Search the material for the string "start" and copy each line where it occurs.

[Opening INFORMATION SUPPLIED section]

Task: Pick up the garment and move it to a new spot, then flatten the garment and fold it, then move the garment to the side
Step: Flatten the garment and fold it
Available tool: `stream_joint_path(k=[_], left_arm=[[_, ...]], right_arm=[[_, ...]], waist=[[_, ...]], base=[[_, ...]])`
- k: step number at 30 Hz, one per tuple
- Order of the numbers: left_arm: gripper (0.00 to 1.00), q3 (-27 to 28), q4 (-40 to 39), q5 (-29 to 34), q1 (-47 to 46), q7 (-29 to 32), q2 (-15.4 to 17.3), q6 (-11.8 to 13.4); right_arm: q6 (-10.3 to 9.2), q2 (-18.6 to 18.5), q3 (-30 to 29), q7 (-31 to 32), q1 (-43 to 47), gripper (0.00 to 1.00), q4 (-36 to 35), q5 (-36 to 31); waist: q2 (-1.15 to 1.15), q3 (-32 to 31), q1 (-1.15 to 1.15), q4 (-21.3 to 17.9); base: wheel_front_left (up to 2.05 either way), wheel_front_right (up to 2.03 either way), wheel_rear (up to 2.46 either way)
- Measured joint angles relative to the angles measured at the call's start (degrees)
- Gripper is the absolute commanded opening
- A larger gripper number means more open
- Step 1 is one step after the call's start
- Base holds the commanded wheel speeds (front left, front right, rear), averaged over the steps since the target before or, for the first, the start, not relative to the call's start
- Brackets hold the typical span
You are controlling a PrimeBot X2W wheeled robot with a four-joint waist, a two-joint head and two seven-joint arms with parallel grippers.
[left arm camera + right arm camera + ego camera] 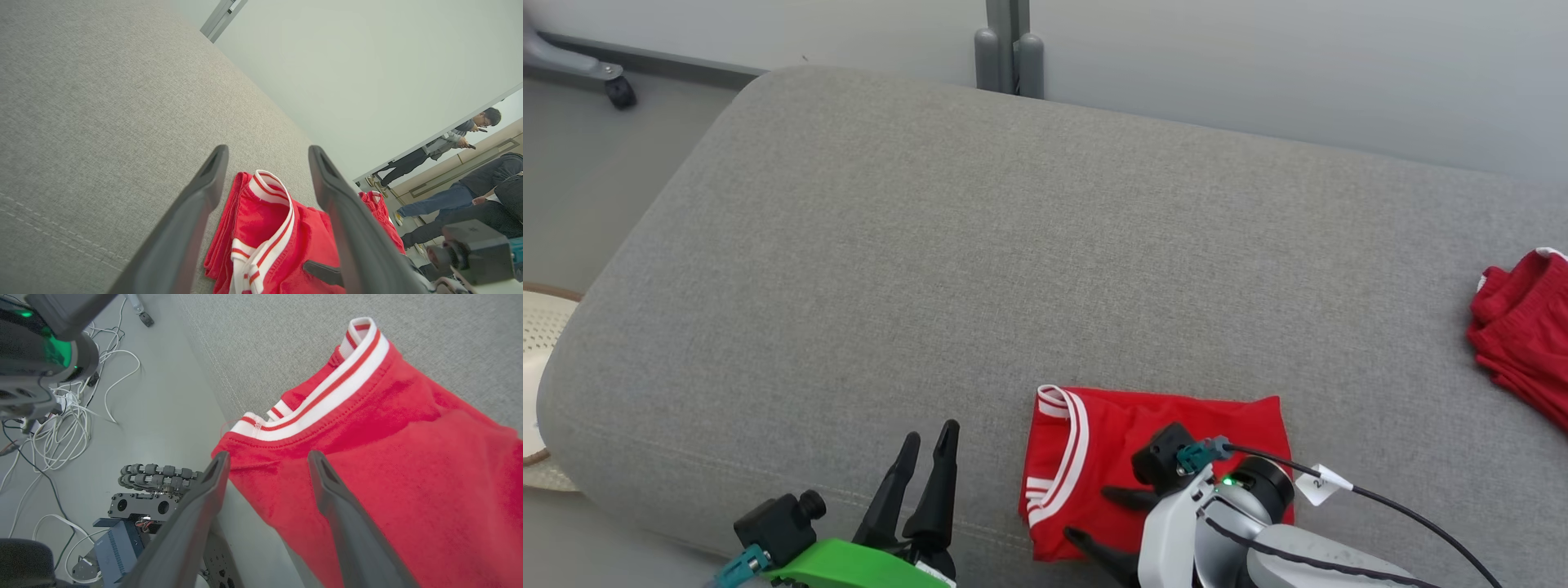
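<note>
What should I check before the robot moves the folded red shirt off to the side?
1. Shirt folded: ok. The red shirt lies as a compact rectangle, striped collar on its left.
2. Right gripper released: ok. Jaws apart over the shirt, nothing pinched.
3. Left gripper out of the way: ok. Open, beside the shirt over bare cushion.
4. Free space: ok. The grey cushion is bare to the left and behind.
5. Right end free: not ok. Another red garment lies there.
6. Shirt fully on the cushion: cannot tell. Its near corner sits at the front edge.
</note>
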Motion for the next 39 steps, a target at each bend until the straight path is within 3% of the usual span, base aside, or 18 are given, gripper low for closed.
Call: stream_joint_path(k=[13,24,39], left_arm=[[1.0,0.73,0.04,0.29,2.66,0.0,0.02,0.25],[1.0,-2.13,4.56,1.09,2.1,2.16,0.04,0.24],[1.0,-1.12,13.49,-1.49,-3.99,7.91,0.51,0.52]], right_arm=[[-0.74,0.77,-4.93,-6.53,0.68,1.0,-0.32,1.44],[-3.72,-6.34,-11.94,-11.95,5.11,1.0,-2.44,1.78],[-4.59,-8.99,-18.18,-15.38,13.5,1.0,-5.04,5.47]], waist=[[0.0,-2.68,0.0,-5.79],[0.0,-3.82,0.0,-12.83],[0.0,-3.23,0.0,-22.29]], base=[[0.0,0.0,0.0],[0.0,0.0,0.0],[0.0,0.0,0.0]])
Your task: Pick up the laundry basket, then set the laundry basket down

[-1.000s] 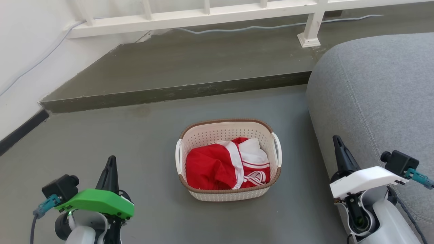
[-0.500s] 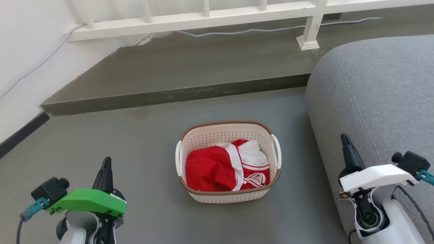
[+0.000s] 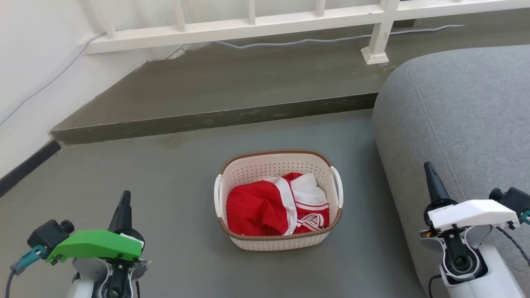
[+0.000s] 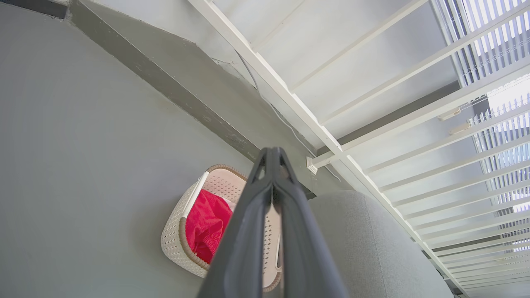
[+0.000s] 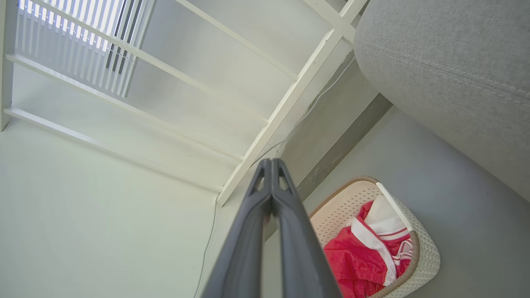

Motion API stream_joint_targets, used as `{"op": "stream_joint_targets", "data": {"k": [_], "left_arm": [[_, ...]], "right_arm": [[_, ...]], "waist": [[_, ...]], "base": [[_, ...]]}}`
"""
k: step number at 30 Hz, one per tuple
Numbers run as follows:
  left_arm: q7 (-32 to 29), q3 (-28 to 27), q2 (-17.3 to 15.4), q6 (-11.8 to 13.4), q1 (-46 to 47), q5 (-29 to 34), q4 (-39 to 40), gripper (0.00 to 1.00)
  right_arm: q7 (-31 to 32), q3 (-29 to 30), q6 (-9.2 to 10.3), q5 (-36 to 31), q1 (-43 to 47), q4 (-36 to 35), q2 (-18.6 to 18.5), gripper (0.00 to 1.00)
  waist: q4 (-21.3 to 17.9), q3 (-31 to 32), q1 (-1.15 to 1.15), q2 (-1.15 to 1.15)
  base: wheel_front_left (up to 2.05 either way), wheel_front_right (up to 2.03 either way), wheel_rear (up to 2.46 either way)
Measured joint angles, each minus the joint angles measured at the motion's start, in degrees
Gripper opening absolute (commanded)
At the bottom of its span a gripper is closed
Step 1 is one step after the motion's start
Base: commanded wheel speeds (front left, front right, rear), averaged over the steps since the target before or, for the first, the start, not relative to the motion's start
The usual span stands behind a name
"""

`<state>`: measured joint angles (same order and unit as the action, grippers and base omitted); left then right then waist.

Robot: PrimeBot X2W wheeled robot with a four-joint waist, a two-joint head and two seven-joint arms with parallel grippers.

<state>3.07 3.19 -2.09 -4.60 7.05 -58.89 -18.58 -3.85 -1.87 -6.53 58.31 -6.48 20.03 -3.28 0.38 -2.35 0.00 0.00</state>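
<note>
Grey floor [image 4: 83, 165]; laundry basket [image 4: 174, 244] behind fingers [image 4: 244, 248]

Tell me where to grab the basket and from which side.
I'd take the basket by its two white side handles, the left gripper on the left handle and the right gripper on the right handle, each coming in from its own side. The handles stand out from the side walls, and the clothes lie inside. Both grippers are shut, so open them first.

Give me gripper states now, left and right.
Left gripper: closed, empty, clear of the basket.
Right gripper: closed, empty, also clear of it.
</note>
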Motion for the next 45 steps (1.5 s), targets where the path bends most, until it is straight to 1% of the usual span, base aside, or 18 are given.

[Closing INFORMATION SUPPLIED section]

■ EXERCISE RESPONSE ■
- Measured joint angles relative to the angles measured at the call's start (degrees)
- Step 1 is one step after the call's start
- Base holds the commanded wheel speeds (front left, front right, rear), averaged over the steps since the target before or, for the first, the start, not relative to the call's start
Measured joint angles, each minus the joint angles measured at the motion's start, in degrees
Step 1 is one step after the motion's start
Base: commanded wheel speeds (front left, front right, rear), averaged over the steps since the target before or, for the first, the start, not relative to the motion's start

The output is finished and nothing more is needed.